§ Task item:
Each line of the data below holding the word "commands" must be copied.

=== Dataset entries ===

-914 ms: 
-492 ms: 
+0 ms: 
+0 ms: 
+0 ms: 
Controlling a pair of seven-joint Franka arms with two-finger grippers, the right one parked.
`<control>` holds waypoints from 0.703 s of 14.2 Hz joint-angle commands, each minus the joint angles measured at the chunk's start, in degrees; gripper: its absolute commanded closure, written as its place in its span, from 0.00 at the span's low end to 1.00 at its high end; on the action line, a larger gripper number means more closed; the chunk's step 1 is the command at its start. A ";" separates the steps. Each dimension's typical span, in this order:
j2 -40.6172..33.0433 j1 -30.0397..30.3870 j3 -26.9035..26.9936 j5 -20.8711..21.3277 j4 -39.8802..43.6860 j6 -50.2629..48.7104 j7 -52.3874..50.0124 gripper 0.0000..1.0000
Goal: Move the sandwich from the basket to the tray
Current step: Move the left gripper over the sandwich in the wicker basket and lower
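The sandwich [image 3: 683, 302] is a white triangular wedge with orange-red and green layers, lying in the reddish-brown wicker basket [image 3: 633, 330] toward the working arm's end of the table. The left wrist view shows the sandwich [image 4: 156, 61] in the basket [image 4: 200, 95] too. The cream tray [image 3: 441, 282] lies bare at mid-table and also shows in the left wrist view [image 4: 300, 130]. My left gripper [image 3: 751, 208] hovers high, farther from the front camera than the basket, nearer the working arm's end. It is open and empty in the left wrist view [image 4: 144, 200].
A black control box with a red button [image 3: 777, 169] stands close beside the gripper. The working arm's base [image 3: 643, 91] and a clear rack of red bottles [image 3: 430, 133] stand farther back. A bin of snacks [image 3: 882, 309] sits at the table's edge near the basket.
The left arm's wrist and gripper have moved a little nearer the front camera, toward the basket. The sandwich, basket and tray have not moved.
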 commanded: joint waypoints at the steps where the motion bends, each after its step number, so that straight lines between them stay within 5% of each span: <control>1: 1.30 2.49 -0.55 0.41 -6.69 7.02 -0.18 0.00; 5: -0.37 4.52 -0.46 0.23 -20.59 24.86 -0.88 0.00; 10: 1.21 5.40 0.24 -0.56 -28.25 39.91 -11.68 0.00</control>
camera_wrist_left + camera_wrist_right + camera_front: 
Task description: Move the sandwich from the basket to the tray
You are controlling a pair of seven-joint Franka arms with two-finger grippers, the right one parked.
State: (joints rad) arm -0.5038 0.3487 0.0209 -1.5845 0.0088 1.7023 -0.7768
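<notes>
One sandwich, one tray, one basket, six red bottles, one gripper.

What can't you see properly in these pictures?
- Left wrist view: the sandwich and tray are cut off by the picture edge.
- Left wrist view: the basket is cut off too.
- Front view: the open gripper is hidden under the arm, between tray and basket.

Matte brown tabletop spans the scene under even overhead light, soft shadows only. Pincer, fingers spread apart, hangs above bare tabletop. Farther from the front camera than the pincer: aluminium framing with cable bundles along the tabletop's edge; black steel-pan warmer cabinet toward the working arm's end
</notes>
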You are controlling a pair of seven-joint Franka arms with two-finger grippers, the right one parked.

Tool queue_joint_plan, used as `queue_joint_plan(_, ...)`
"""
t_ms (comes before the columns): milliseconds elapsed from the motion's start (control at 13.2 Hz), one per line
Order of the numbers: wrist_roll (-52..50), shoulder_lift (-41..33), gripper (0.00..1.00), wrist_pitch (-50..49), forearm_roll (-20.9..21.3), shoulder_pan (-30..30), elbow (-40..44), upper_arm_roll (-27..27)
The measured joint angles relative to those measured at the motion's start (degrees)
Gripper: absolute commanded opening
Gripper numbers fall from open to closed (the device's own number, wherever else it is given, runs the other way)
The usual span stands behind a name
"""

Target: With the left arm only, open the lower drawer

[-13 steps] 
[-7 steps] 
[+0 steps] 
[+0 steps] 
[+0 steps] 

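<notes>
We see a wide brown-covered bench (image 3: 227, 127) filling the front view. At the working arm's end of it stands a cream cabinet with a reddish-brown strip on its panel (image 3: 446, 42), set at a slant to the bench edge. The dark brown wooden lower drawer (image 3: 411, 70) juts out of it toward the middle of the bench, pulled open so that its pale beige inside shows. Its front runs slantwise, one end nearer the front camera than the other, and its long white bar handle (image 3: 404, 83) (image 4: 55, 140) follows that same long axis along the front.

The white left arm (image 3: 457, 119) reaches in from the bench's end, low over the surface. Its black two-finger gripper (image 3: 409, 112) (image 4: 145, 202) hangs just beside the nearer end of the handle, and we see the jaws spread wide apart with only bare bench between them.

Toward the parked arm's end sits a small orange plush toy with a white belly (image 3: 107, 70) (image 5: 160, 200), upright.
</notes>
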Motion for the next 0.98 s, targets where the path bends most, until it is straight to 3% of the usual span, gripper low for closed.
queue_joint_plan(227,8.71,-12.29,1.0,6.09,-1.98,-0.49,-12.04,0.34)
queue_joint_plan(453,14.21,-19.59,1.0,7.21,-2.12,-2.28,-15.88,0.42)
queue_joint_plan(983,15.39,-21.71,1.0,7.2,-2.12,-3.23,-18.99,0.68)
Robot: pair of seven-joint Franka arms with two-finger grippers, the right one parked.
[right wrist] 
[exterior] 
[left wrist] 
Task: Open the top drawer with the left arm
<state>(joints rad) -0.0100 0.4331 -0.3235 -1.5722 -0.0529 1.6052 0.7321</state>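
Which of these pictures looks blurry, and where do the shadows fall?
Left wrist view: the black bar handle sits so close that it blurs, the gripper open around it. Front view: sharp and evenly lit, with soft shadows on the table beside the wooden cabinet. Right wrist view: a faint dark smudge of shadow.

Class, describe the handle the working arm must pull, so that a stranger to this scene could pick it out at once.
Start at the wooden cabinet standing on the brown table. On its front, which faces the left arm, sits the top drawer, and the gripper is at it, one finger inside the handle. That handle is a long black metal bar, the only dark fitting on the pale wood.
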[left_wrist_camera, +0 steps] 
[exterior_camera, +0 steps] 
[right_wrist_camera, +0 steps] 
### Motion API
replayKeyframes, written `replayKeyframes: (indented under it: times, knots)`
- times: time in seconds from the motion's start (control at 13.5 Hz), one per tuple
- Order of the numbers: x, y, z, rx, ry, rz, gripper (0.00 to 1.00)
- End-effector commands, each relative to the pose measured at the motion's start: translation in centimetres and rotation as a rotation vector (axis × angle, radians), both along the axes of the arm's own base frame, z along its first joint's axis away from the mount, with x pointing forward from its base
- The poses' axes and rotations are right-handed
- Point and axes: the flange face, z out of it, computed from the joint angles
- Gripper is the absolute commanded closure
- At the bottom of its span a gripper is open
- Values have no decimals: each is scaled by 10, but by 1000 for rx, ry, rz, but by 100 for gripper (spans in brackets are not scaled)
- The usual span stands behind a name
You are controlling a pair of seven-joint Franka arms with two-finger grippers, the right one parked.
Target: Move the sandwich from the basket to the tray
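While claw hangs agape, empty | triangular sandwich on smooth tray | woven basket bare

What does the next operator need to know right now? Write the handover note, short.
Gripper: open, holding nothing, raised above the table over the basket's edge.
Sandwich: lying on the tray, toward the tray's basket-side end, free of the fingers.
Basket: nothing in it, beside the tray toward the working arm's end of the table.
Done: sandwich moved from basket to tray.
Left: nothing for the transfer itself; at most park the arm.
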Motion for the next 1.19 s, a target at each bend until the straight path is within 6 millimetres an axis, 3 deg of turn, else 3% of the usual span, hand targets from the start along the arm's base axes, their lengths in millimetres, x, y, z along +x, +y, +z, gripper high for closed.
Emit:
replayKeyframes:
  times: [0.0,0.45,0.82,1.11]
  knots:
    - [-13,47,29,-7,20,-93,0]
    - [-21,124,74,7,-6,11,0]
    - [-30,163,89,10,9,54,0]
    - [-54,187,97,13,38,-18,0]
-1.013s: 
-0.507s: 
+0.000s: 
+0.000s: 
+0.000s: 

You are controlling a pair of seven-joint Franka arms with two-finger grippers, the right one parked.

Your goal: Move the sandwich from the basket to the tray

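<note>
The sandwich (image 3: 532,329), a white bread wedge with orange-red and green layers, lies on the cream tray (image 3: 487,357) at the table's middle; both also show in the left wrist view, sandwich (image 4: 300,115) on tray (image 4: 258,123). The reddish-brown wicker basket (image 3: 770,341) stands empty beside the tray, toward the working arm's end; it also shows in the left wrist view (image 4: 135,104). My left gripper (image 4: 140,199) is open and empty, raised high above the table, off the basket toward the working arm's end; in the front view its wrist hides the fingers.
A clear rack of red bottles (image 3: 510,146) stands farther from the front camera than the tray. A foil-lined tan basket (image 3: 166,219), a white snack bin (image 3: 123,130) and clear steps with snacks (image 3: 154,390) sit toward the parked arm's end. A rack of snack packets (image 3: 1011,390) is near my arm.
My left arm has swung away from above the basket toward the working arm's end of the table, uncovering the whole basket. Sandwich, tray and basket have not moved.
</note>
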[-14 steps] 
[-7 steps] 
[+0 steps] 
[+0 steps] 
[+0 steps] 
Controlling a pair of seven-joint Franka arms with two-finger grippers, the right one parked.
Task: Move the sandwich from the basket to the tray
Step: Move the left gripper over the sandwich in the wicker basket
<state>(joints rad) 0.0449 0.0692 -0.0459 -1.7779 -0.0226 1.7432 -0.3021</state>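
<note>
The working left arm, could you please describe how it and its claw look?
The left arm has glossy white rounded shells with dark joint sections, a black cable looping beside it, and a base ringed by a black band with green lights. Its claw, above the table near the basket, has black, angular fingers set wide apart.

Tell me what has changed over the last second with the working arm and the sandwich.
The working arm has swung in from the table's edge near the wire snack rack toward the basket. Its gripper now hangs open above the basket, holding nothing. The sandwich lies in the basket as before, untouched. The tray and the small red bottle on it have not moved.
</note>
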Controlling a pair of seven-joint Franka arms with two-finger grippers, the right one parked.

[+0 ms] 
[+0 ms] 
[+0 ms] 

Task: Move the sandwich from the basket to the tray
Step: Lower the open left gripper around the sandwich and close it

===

§ Solved exercise:
`<control>` holds waypoints from 0.703 s of 14.2 Hz joint-angle commands, each minus the joint angles measured at the chunk's start, in degrees; gripper: its absolute commanded closure, written as its place in its span, from 0.00 at the span's low end to 1.00 at its high end; on the action line, a larger gripper number means more closed; the chunk's step 1 is the command at its start. A ";" separates the steps. Each dimension's typical span, in this order:
- End-effector commands, each relative to the pose measured at the motion's start: translation in centimetres and rotation as a rotation vector (axis × angle, radians), both along the axes of the arm's own base frame, z along its first joint's axis away from the mount, with x pointing forward from its base

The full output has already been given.